3.5. Python types assignment

[Note: this section is part of the online notes but it is really an document file creatred automatically from an ipython notebook session, placed here since you think of it as part of your reading. To do the assignment, you really want to download the ipynb file.]

This is your first Python assignment. We will accomplish several things with this assignment. First we will make sure your Python is installed correctly and that some of the basic components we want it to have are working correctly, in particular, IPython notebook. Next we will try to get you comfortable working with an IPython notebook. You need to be able to execute the code in it, observe the results, and write down some of what you see. Equally important, you need to be able to create a new notebook file that has your work in it, SAVE your work and turn it in. You will turn your work in by emailing a copy of the .ipynb file to me. As a last resort, you can save it as an html file, bring that html file up in your browser, and print the html file to give me a hard copy. In any case, I recommend saving a hard copy in case anything goes wrong with the email version of your work that you send me. We go through each of these steps in turn.

  1. Create your own notebook file. After you have read these directions, , you should pull down the File menu that appears just below the IP[y]: Notebook header and choose Make a Copy. This will create a new Tab in your browser containing all the material in this notebook with a new name including the word Copy. Then you should pull down the File menu that appears just below the IP[y]: Notebook header and choose Rename. Rename the notebook to be <yourname>_ipython_types. For example I would rename my assignment to be mark_gawron_python_types. That will create a new file named mark_gawron_python_types.ipynb in the same directory as I started ipython notebook in. This is the file you will work on and eventually attach to an email to me to turn in your homework. You should copy and rename as soon as you can in your notebook session. Following these steps will not change the original notebook file you downloaded to do this assignment. So if anything goes wrong you can go back to that to start over. If you do the Rename step without the copy step you will end up overwriting the original copy you downloaded.
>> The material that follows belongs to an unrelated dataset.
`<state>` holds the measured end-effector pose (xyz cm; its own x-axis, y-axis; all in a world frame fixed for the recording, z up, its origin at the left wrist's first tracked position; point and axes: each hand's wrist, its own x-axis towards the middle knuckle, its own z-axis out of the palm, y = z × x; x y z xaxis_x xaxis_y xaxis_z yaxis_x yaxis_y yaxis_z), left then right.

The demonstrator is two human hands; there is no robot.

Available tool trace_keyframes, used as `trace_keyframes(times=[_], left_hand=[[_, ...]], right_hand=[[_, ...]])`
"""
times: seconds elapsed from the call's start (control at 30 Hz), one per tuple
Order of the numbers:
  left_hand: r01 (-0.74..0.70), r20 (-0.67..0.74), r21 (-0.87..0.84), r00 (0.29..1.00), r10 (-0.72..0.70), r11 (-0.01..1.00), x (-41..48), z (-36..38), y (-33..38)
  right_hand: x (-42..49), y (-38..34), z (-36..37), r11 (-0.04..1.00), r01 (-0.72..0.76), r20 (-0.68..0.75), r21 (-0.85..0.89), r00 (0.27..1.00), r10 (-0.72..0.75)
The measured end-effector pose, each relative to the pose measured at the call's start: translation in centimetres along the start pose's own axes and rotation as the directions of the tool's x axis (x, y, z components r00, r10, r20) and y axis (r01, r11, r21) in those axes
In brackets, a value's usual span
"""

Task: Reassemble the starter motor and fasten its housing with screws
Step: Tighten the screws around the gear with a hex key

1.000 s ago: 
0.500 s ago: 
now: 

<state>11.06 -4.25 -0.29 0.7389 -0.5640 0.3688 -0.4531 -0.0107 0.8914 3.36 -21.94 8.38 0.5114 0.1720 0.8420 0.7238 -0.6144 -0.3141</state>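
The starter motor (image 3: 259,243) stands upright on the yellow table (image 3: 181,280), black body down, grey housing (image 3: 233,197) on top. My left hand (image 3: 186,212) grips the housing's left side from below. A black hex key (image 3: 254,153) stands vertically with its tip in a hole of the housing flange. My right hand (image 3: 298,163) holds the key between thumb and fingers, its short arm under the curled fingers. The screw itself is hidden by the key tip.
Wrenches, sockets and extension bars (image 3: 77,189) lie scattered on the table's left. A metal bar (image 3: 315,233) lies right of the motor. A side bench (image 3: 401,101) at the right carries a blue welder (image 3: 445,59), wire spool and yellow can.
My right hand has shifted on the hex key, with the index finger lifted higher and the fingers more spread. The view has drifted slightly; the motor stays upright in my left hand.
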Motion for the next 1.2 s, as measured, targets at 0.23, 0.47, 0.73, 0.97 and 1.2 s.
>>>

  2. Saving. After you have renamed the file, you can save your further work just by pulling down the same file menu and choosing Save and Checkpoint. You will notice the menu includes another selection Revert to Checkpoint. Once you have established a checkpoint this allows you to revert to that saved state. This is very useful if things go wrong and you get into a state where Python does not seem to respond. More on that below. But just remember this: Save your work. Save it often.

  3. Terminating Python and restarting. If Python does not seem to be responding to you when you execute commands that should have a response (like asking for the value of a variable by just typing the variable name), you can restart Python by pulling down the Kernel menu and choosing Interrupt. Or at any time, whether it’s after an Interrupt or not, you can choose Kernel>Restart. Caution: This will have the effect of wiping Python’s memory clean. So none of the definitions you have already executed will be in effect. That means if you want to work with an expression that depends on something previously defined, you will have to re-execute all the definitions it depends on. See the section on interacting with IPython notebook.

  4. Ending your IPython notebook session. Select Close and halt from the File menu. This kills the Python process running behind your notebook. But it does not kill the program that is interacting with you through your web browser, called the Notebook Server. This is still running back in the window you originally started the notebook from. To kill this program, go back that terminal window and type Ctrl-C. Or just ignore it. It’s not hurting anyone.

  5. Creating an html version of your notebook session. Only when you want to create a hard copy of your ipython sesssion. Exit and terminate your notebook session. Then, in the same terminal window you started your ipython notebook session from, do:

    ipython nbconvert --to html python_types.ipynb

    This will create a new file called python_types.html in the same directory. You can open this file up with your browser and print it.

  6. Emailing your assignment to me. Email only .ipynb files or .py files. No .html files. The contents of an .html can only be turned in as a hard copy. My email address is gawron@mail.sdsu.edu.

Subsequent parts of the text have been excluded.